▽
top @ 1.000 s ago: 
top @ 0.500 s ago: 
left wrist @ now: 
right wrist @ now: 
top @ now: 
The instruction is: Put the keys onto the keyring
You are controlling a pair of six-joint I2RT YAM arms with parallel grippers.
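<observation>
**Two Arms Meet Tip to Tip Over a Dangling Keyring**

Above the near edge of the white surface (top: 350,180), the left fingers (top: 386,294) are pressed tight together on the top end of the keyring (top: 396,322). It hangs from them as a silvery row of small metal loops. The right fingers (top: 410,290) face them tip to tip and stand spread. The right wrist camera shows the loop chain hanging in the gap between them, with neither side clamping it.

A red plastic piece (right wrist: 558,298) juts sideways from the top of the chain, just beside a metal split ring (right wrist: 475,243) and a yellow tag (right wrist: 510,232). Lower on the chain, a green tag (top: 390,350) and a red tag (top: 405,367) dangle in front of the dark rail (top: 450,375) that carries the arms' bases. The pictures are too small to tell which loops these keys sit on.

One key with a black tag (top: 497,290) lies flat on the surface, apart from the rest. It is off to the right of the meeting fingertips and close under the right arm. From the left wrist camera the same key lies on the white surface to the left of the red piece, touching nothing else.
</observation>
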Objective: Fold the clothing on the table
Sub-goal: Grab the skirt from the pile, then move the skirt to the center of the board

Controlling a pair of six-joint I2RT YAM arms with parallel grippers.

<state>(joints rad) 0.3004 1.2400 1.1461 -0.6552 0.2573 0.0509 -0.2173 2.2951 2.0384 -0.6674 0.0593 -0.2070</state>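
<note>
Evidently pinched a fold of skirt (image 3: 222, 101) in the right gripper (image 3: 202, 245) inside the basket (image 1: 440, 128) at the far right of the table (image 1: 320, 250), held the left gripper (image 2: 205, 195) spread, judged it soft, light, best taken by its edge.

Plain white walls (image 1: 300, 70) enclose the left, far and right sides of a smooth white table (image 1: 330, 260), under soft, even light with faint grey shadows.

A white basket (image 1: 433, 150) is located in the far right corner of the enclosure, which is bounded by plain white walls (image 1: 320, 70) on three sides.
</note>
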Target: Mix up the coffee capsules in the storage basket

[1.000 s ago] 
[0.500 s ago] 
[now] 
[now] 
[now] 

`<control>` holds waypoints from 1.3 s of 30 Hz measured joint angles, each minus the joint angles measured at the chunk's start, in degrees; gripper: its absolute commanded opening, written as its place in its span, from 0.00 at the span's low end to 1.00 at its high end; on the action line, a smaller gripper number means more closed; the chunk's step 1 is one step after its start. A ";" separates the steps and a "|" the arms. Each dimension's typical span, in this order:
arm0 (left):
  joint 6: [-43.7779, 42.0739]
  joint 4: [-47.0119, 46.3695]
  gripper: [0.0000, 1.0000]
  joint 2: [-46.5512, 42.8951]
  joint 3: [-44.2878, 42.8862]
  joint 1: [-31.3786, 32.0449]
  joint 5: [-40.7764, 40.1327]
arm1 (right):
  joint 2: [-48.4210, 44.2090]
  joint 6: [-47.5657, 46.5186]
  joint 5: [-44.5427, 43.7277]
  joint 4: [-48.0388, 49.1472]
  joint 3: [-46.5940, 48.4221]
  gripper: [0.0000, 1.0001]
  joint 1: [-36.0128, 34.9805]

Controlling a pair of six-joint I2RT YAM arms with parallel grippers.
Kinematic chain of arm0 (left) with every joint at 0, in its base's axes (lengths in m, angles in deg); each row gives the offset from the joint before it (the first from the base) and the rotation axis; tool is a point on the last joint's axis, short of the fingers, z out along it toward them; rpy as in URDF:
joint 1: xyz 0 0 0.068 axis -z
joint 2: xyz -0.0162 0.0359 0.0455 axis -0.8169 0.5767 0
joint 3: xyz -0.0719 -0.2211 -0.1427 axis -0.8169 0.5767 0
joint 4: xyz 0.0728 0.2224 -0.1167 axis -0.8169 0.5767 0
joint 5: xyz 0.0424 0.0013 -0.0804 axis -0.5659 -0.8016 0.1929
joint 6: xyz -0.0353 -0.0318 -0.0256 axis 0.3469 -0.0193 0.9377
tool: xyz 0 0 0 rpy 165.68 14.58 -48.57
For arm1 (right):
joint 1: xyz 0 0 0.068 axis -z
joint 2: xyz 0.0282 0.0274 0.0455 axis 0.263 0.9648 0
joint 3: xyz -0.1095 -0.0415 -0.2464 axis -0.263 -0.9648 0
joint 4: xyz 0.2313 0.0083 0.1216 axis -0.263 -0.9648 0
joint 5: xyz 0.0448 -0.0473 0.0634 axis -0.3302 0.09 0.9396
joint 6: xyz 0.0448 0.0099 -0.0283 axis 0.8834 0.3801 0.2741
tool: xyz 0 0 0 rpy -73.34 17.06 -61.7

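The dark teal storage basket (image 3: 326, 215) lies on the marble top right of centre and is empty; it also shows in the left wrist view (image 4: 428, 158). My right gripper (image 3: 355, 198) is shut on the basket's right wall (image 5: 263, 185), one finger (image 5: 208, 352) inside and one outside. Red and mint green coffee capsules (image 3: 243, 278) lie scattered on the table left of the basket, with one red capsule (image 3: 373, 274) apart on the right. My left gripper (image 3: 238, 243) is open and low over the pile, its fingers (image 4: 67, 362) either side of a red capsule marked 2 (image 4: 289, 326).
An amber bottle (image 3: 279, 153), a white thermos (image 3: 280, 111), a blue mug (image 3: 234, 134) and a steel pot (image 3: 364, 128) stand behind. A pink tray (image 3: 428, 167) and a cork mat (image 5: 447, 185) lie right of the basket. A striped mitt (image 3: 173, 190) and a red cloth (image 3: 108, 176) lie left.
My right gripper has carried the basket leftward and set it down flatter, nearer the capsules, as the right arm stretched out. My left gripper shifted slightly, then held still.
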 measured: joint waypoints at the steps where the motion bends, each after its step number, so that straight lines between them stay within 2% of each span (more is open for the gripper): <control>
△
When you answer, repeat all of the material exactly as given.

■ Reply:
top @ 1.000 s ago: 
top @ 0.500 s ago: 
left wrist @ now: 
right wrist @ now: 
top @ now: 
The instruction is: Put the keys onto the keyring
You are controlling a pair of six-joint I2RT YAM arms with parallel grippers.
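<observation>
**Two Arms Meet Tip to Tip Over a Dangling Keyring**

Above the near edge of the white surface (top: 350,180), the left fingers (top: 386,294) are pressed tight together on the top end of the keyring (top: 396,322). It hangs from them as a silvery row of small metal loops. The right fingers (top: 410,290) face them tip to tip and stand spread. The right wrist camera shows the loop chain hanging in the gap between them, with neither side clamping it.

A red plastic piece (right wrist: 558,298) juts sideways from the top of the chain, just beside a metal split ring (right wrist: 475,243) and a yellow tag (right wrist: 510,232). Lower on the chain, a green tag (top: 390,350) and a red tag (top: 405,367) dangle in front of the dark rail (top: 450,375) that carries the arms' bases. The pictures are too small to tell which loops these keys sit on.

One key with a black tag (top: 497,290) lies flat on the surface, apart from the rest. It is off to the right of the meeting fingertips and close under the right arm. From the left wrist camera the same key lies on the white surface to the left of the red piece, touching nothing else.
</observation>
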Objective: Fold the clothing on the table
Sub-goal: Grab the skirt from the pile, then move the skirt to the center of the board

Controlling a pair of six-joint I2RT YAM arms with parallel grippers.

<state>(joints rad) 0.3004 1.2400 1.1461 -0.6552 0.2573 0.0509 -0.2173 2.2951 2.0384 -0.6674 0.0593 -0.2070</state>
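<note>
Evidently pinched a fold of skirt (image 3: 222, 101) in the right gripper (image 3: 202, 245) inside the basket (image 1: 440, 128) at the far right of the table (image 1: 320, 250), held the left gripper (image 2: 205, 195) spread, judged it soft, light, best taken by its edge.

Plain white walls (image 1: 300, 70) enclose the left, far and right sides of a smooth white table (image 1: 330, 260), under soft, even light with faint grey shadows.

A white basket (image 1: 433, 150) is located in the far right corner of the enclosure, which is bounded by plain white walls (image 1: 320, 70) on three sides.
</note>
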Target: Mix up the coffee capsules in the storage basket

[1.000 s ago] 
[0.500 s ago] 
[now] 
[now] 
[now] 

`<control>` holds waypoints from 1.3 s of 30 Hz measured joint angles, each minus the joint angles measured at the chunk's start, in degrees; gripper: its absolute commanded opening, written as its place in its span, from 0.00 at the span's low end to 1.00 at its high end; on the action line, a smaller gripper number means more closed; the chunk's step 1 is one step after its start. A ";" separates the steps and a "|" the arms. Each dimension's typical span, in this order:
arm0 (left):
  joint 6: [-43.7779, 42.0739]
  joint 4: [-47.0119, 46.3695]
  gripper: [0.0000, 1.0000]
  joint 2: [-46.5512, 42.8951]
  joint 3: [-44.2878, 42.8862]
  joint 1: [-31.3786, 32.0449]
  joint 5: [-40.7764, 40.1327]
arm1 (right):
  joint 2: [-48.4210, 44.2090]
  joint 6: [-47.5657, 46.5186]
  joint 5: [-44.5427, 43.7277]
  joint 4: [-48.0388, 49.1472]
  joint 3: [-46.5940, 48.4221]
  gripper: [0.0000, 1.0001]
  joint 1: [-36.0128, 34.9805]

Controlling a pair of six-joint I2RT YAM arms with parallel grippers.
Kinematic chain of arm0 (left) with every joint at 0, in its base's axes (lengths in m, angles in deg); each row gives the offset from the joint before it (the first from the base) and the rotation axis; tool is a point on the last joint's axis, short of the fingers, z out along it toward them; rpy as in URDF:
joint 1: xyz 0 0 0.068 axis -z
joint 2: xyz -0.0162 0.0359 0.0455 axis -0.8169 0.5767 0
joint 3: xyz -0.0719 -0.2211 -0.1427 axis -0.8169 0.5767 0
joint 4: xyz 0.0728 0.2224 -0.1167 axis -0.8169 0.5767 0
joint 5: xyz 0.0424 0.0013 -0.0804 axis -0.5659 -0.8016 0.1929
joint 6: xyz -0.0353 -0.0318 -0.0256 axis 0.3469 -0.0193 0.9377
tool: xyz 0 0 0 rpy 165.68 14.58 -48.57
For arm1 (right):
joint 1: xyz 0 0 0.068 axis -z
joint 2: xyz 0.0282 0.0274 0.0455 axis 0.263 0.9648 0
joint 3: xyz -0.1095 -0.0415 -0.2464 axis -0.263 -0.9648 0
joint 4: xyz 0.2313 0.0083 0.1216 axis -0.263 -0.9648 0
joint 5: xyz 0.0448 -0.0473 0.0634 axis -0.3302 0.09 0.9396
joint 6: xyz 0.0448 0.0099 -0.0283 axis 0.8834 0.3801 0.2741
tool: xyz 0 0 0 rpy -73.34 17.06 -61.7

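The dark teal storage basket (image 3: 326, 215) lies on the marble top right of centre and is empty; it also shows in the left wrist view (image 4: 428, 158). My right gripper (image 3: 355, 198) is shut on the basket's right wall (image 5: 263, 185), one finger (image 5: 208, 352) inside and one outside. Red and mint green coffee capsules (image 3: 243, 278) lie scattered on the table left of the basket, with one red capsule (image 3: 373, 274) apart on the right. My left gripper (image 3: 238, 243) is open and low over the pile, its fingers (image 4: 67, 362) either side of a red capsule marked 2 (image 4: 289, 326).
An amber bottle (image 3: 279, 153), a white thermos (image 3: 280, 111), a blue mug (image 3: 234, 134) and a steel pot (image 3: 364, 128) stand behind. A pink tray (image 3: 428, 167) and a cork mat (image 5: 447, 185) lie right of the basket. A striped mitt (image 3: 173, 190) and a red cloth (image 3: 108, 176) lie left.
My right gripper has carried the basket leftward and set it down flatter, nearer the capsules, as the right arm stretched out. My left gripper shifted slightly, then held still.
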 measured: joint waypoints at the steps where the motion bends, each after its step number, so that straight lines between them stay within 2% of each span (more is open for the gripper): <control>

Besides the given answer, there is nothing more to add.